◆ Task description: Skip the images and print the listing exactly.

◆ Provided data:
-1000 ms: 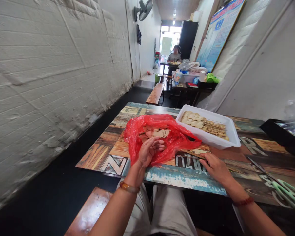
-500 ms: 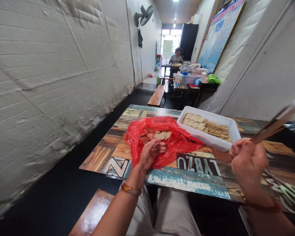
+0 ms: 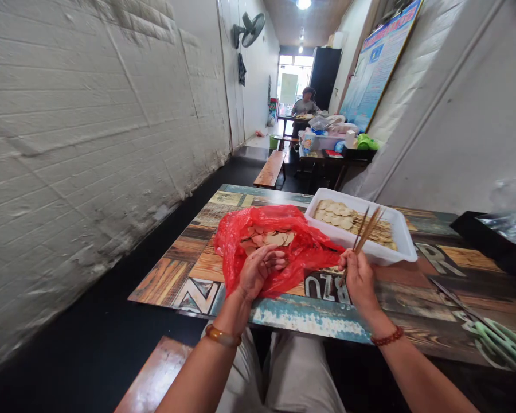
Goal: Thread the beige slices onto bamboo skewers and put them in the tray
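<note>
A red plastic bag [image 3: 234, 229] lies opened on the table, with thin round tan slices [image 3: 279, 238] piled inside it. My left hand [image 3: 258, 272] rests palm up at the near side of the bag, fingers loosely curled and apart, with nothing visible in them. To the right, my right hand [image 3: 358, 281] is closed around a bundle of thin brown bamboo skewers [image 3: 367, 226], which point up and slightly right. Behind that hand stands a white plastic tray [image 3: 406, 235] holding flat rows of slices [image 3: 333, 212] and skewered ones on its right side.
Green-handled scissors [image 3: 494, 338] lie on the patterned table [image 3: 163, 269] at the right. A black box with clear plastic [image 3: 477, 229] is at the right edge. Beyond are a wooden bench [image 3: 270, 169], a cluttered table, and a seated person [image 3: 304, 106].
My right hand has come down and left with the skewers, from the right side to near the red bag. My left hand stays by the bag. The view has shifted slightly.
</note>
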A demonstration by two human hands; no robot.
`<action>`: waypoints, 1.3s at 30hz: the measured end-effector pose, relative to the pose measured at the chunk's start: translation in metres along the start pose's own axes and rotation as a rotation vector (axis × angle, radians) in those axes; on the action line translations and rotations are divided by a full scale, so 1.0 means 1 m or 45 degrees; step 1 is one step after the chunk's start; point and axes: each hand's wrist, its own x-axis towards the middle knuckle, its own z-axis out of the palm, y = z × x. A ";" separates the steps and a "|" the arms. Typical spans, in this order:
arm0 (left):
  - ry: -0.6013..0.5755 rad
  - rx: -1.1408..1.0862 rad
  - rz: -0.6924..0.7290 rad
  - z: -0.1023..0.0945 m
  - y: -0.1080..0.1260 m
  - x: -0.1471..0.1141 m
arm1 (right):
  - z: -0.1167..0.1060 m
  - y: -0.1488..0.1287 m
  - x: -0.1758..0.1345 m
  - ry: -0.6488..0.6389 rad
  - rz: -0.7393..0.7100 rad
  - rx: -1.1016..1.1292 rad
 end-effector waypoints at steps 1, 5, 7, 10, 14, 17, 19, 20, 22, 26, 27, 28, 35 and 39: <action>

◆ Written answer:
-1000 ms: 
-500 ms: 
+0 ms: 
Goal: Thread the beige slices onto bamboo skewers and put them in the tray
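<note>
A red plastic bag [image 3: 234, 229] lies opened on the table, with thin round tan slices [image 3: 279, 238] piled inside it. My left hand [image 3: 258, 272] rests palm up at the near side of the bag, fingers loosely curled and apart, with nothing visible in them. To the right, my right hand [image 3: 358, 281] is closed around a bundle of thin brown bamboo skewers [image 3: 367, 226], which point up and slightly right. Behind that hand stands a white plastic tray [image 3: 406, 235] holding flat rows of slices [image 3: 333, 212] and skewered ones on its right side.
Green-handled scissors [image 3: 494, 338] lie on the patterned table [image 3: 163, 269] at the right. A black box with clear plastic [image 3: 477, 229] is at the right edge. Beyond are a wooden bench [image 3: 270, 169], a cluttered table, and a seated person [image 3: 304, 106].
My right hand has come down and left with the skewers, from the right side to near the red bag. My left hand stays by the bag. The view has shifted slightly.
</note>
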A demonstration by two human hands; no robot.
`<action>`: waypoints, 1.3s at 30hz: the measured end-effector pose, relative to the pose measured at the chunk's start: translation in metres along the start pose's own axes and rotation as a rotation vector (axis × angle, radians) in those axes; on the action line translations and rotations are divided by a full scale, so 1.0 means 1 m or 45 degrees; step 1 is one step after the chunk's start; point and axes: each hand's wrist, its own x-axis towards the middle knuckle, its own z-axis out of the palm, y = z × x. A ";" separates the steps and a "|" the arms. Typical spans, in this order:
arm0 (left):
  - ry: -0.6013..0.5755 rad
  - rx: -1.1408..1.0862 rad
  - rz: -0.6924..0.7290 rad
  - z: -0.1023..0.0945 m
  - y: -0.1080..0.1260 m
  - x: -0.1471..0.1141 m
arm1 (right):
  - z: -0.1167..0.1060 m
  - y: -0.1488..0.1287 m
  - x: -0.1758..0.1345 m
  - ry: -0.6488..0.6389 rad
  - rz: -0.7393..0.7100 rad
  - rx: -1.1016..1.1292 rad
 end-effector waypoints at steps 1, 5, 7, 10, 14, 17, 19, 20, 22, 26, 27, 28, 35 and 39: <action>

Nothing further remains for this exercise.